So it happened. I snapped. Then I popped. And the puppy watched in disbelief.
Life and work has been all-encompassing. There has been no gap for a blog. My moment of snapping however, should be shared because I am glad I was bold even if the puppy was a witness.
Last week one afternoon, I fetched the puppy (Ivy) from doggy day-care and battled away through the afternoon traffic in Woodstock, being hooted at when I would not take a chance and aggressively ride across a main road through small gaps between buses and taxis to get to the road going in the opposite direction. I have, after-all, got precious live cargo in the backseat.
It was a very busy afternoon on the roads and the puppy was criss-crossing the backseat to hang her head out of the window with the most interest. My goal was to make sure we got home in one piece, avoiding jay-walking thugs along the way.
I came to the intersection where one has to cross-over formerly called De Waal Drive with its oncoming traffic. I stopped at the crossing and I heard it behind me: forceful hooting.
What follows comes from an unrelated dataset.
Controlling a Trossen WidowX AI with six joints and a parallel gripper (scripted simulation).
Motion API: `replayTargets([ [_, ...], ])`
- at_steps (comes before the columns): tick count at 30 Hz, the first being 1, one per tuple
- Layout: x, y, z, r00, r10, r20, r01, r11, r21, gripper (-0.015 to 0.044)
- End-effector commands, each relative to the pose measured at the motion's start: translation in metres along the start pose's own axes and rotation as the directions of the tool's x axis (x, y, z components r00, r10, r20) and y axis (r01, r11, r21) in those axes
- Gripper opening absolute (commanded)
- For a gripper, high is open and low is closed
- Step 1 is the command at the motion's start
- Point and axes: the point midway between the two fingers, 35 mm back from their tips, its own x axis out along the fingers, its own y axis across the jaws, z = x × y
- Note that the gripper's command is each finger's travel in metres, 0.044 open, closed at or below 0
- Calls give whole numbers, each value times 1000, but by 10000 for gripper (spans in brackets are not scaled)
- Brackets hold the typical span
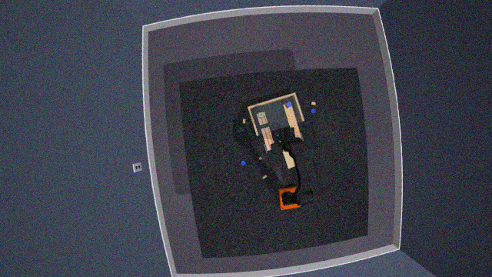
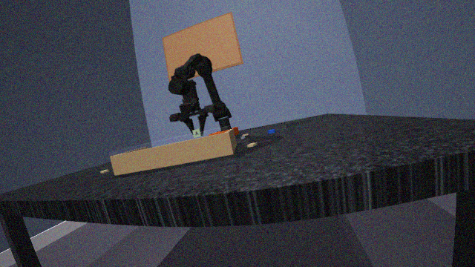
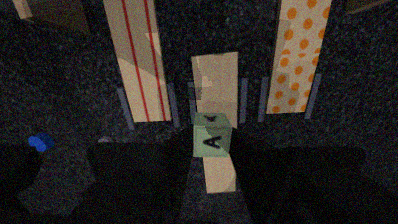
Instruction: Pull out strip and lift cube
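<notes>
Exterior view had the claw (image 2: 197, 133) (image 3: 209, 128) shut tight on the labelled cube (image 2: 195, 131) (image 3: 212, 142), letter A showing, held up above the box wall (image 2: 174, 153); wrist cam put the plain strip (image 3: 218, 82) (image 1: 288, 159) below it, btwn the red-striped strip (image 3: 142, 65) (image 1: 267, 138) and orange-dotted strip (image 3: 295, 65) (image 1: 294, 121).
</notes>
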Motion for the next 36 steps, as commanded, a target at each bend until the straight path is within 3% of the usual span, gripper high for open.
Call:
replayTargets([
  [1, -4, 1, -12, 1000, -4, 7, 4, 1000, 6, 0],
  [11, -3, 5, -46, 1000, -4, 4, 4, 1000, 6, 0],
  [21, -38, 6, -46, 1000, -4, 4, 4, 1000, 6, 0],
  [36, -39, 6, -46, 1000, -4, 4, 4, 1000, 6, 0],
])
A big city-type bakkie with lots of white bodywork and in it, a person wanting to look rugged but who had never lifted a shovel in his life.
With that, and after fumbling with the handbrake (note: embarrassing moment as the Mini almost rolled into the offending bakkie), I leapt out of my car, forgot about the puppy (who must have been hanging her head out of a window in bewilderment) and marched to rugged-man’s open window.
The popping began as I shouted at him that I was tired of being hooted at and would not take chances on the road. With his teenage son in the bakkie with him, he shouted back at me. He said that I should get my “effing car out of the way” because he was in a hurry. I shouted at him that there was no need to hoot at me. With that he again said that I (and the Mini) needed to “get out of his way“. With the final stinger being “get your effing fat aas out of my way“.
Now…anyone who knows me knows that I am a person with a BMI below the minimum recommended number. I do not have much about me that casts a fat shadow. In disbelief, I stared at this man and wondered what had made the incident turn into a personal attack about my appearance.
With that, I crackled, that he could go around me (and my slim frame) and around my Mini, and get to wherever he was rushing off to. He did just that, with plenty puffing.
I probably looked like some crazy woman or a “typical Capetonian” as someone in a backed-up car shouted. But I do not care. I was not the one who took the argument from being hooted at to it being about my fairly pert derriere. My only misgiving is that I had forgotten about the precious live cargo in the Mini!
I felt like a careless human who had missed what mattered most: getting the hound home for her hello-howls at the leader of the pack (aka Husband), watching her get free-range grub all over her beard, allowing her a brief chance to chase the bunnies and witnessing the evening ear nibble (of the red cat, Italy). With that, I drove away with not a care in the world, with Ivy in the back and my hoarse voice.